▶ _AIM OF THE TASK_
Below are records; work out how many of their lines contain "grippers" and give only that number.

Records excerpted from a collection
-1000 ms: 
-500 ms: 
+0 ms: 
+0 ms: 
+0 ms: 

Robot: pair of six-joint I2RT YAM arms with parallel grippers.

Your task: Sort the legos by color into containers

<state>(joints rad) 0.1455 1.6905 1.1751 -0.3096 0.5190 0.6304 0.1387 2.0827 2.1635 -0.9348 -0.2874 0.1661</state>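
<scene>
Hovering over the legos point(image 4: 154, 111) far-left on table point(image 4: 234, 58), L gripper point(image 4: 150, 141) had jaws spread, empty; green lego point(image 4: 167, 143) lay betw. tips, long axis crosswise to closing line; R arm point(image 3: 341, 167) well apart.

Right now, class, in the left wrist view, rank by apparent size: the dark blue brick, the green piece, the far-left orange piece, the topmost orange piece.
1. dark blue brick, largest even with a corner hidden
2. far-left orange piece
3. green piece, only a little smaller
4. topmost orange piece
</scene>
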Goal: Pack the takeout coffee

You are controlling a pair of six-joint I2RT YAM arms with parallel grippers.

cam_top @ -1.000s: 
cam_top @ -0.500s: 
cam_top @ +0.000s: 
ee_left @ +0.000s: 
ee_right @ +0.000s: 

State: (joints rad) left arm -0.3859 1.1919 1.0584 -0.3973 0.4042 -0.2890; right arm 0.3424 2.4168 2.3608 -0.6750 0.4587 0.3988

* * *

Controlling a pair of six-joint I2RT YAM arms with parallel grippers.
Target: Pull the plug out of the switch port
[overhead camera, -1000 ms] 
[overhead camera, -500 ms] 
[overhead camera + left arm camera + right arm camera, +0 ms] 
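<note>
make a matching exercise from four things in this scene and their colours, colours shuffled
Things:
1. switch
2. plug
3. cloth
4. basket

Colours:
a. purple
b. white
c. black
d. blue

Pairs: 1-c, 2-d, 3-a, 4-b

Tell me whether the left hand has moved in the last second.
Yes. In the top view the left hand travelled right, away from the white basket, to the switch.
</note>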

▶ _TASK RESULT_
3